__Assignment__:
From the first line of the data below, copy each line up to the one containing "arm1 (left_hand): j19", and include that line too.

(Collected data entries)
↓↓↓

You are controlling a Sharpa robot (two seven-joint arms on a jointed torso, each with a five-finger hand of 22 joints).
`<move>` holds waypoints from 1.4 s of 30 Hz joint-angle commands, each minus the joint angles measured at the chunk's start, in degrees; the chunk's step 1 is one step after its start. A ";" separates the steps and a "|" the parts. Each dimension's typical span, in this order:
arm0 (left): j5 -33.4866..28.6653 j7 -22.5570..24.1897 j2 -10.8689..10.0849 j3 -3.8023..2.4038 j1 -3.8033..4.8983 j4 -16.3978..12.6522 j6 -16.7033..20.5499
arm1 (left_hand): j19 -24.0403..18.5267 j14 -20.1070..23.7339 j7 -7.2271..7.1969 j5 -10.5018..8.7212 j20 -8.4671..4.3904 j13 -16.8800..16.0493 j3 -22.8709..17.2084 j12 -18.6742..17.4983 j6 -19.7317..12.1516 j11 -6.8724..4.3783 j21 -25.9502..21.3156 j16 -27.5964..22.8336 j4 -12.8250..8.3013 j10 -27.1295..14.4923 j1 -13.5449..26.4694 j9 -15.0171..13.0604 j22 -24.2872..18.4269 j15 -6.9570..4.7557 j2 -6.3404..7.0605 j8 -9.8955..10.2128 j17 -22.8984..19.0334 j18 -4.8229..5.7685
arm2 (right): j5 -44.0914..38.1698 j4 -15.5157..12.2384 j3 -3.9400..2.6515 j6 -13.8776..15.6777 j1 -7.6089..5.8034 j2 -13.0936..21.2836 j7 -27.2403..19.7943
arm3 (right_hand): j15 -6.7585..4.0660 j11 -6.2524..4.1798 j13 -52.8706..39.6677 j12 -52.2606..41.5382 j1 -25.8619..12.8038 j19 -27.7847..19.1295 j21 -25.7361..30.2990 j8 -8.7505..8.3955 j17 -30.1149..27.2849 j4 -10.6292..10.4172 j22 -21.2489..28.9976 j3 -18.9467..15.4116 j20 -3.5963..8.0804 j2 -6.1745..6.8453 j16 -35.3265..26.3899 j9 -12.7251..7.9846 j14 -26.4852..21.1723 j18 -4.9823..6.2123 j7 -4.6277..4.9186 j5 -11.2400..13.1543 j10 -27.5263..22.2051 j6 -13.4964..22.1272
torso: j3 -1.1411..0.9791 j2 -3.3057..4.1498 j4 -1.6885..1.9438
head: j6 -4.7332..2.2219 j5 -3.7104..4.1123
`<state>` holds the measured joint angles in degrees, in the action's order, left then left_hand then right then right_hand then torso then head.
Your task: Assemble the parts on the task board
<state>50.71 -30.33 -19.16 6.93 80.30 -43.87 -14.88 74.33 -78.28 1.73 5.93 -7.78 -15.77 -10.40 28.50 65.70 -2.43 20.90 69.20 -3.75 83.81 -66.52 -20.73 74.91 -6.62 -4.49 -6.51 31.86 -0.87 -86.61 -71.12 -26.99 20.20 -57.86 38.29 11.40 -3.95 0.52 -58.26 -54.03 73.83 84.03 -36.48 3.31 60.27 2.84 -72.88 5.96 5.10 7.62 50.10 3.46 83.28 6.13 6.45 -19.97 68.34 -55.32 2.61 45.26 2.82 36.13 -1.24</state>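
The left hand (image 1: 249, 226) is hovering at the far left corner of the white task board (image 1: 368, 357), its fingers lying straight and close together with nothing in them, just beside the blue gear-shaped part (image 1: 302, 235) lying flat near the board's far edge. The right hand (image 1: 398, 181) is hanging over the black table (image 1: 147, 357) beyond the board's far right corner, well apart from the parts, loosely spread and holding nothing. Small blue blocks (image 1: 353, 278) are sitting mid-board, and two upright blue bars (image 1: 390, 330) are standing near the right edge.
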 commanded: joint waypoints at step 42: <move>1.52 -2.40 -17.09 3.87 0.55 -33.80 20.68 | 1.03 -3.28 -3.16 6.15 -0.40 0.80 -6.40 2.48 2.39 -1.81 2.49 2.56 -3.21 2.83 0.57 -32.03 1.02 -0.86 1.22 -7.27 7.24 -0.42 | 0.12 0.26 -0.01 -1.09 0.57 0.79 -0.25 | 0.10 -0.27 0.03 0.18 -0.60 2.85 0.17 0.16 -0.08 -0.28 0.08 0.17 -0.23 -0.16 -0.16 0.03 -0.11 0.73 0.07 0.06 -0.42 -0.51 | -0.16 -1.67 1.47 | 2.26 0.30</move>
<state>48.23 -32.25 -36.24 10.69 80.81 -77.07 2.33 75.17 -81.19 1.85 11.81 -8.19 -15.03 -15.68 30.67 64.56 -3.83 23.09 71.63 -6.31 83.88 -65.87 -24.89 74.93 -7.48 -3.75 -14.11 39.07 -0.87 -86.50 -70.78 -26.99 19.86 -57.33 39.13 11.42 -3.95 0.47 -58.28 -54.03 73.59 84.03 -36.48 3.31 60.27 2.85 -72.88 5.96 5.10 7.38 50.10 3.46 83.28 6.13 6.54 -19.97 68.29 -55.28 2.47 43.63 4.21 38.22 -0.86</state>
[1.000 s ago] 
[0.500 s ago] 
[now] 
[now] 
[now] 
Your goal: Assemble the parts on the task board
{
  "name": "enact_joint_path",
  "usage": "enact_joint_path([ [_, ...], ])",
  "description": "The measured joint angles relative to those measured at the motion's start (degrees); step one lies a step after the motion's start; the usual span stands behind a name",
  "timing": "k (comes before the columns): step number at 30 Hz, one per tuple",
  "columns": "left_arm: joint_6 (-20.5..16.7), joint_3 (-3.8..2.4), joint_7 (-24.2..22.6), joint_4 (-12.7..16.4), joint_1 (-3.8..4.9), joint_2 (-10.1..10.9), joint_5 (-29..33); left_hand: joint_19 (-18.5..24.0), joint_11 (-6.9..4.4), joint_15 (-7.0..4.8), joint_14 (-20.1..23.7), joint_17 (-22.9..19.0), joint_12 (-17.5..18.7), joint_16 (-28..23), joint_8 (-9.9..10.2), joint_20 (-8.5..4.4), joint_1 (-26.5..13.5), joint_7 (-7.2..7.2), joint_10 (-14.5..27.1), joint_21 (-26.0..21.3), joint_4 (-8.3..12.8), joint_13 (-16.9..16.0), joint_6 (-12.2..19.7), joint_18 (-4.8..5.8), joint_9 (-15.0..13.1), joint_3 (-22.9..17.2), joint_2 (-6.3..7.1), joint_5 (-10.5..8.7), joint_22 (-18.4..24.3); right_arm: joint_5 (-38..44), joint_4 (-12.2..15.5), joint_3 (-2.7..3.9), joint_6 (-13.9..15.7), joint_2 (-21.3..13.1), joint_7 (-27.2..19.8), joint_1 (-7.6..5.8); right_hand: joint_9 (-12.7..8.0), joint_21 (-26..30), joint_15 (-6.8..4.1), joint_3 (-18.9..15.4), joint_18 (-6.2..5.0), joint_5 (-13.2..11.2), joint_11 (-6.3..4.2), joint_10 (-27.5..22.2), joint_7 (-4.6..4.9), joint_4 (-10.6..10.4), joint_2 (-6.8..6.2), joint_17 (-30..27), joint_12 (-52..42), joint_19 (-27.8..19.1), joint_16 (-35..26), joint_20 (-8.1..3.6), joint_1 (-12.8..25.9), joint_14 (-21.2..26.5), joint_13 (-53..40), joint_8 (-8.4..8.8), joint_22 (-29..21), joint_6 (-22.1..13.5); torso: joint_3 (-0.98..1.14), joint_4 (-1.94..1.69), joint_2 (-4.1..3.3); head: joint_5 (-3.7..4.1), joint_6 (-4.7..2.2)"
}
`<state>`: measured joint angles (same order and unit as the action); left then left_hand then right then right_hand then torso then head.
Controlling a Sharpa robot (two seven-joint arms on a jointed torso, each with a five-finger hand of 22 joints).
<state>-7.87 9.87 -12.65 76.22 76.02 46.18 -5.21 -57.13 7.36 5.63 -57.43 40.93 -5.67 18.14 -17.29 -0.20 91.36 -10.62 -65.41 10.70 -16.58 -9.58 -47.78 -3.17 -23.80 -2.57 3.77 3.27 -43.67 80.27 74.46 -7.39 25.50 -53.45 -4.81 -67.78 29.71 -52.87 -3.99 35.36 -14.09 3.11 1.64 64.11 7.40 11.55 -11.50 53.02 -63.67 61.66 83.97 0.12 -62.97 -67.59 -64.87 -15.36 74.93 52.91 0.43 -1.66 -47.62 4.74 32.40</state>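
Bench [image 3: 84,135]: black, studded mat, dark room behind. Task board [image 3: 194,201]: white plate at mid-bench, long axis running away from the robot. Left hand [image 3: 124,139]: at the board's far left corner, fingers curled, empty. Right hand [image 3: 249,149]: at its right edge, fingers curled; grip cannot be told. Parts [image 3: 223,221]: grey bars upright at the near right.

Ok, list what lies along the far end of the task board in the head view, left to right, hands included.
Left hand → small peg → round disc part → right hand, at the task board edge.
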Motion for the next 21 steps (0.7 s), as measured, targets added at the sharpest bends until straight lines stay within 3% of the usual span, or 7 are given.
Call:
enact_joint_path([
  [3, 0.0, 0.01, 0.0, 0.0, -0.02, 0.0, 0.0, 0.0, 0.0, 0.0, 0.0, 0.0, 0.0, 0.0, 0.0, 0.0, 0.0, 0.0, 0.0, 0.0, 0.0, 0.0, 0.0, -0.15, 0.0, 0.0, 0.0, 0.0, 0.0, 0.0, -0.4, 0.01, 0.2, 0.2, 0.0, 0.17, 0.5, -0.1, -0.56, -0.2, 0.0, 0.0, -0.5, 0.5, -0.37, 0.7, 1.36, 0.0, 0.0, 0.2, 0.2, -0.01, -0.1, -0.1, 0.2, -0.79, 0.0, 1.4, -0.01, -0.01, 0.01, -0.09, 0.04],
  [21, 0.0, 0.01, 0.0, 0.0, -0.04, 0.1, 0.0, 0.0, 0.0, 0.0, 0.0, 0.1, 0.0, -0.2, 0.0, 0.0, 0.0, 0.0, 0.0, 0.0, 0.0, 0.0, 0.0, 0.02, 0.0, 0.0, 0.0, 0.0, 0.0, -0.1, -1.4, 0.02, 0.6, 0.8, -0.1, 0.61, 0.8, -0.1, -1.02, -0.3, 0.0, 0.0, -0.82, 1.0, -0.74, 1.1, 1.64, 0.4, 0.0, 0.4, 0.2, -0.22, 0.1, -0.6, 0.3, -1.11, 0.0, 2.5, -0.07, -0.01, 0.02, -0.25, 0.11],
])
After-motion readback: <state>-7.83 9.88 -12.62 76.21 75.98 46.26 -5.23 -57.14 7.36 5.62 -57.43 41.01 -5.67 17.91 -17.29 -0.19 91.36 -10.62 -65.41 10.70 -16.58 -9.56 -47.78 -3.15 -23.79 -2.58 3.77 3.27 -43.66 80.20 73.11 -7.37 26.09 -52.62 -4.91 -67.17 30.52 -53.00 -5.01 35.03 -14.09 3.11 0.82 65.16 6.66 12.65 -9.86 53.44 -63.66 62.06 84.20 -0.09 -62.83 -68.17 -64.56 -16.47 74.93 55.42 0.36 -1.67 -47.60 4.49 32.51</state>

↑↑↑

__Exercise output__:
You are controlling a Sharpa robot (two seven-joint arms on a jointed torso, each with a five-finger hand of 22 joints).
`<move>` holds waypoints from 1.4 s of 30 Hz joint-angle commands, each minus the joint angles measured at the chunk's start, in degrees; the chunk's step 1 is one step after its start. A ";" separates the steps and a "|" the parts. Each dimension's typical span, in this order:
arm0 (left): j5 -33.4866..28.6653 j7 -22.5570..24.1897 j2 -10.8689..10.0849 j3 -3.8023..2.4038 j1 -3.8033..4.8983 j4 -16.3978..12.6522 j6 -16.7033..20.5499
arm1 (left_hand): j19 -24.0403..18.5267 j14 -20.1070..23.7339 j7 -7.2271..7.1969 j5 -10.5018..8.7212 j20 -8.4671..4.3904 j13 -16.8800..16.0493 j3 -22.8709..17.2084 j12 -18.6742..17.4983 j6 -19.7317..12.1516 j11 -6.8724..4.3783 j21 -25.9502..21.3156 j16 -27.5964..22.8336 j4 -12.8250..8.3013 j10 -27.1295..14.4923 j1 -13.5449..26.4694 j9 -15.0171..13.0604 j22 -24.2872..18.4269 j15 -6.9570..4.7557 j2 -6.3404..7.0605 j8 -9.8955..10.2128 j17 -22.8984..19.0334 j18 -4.8229..5.7685

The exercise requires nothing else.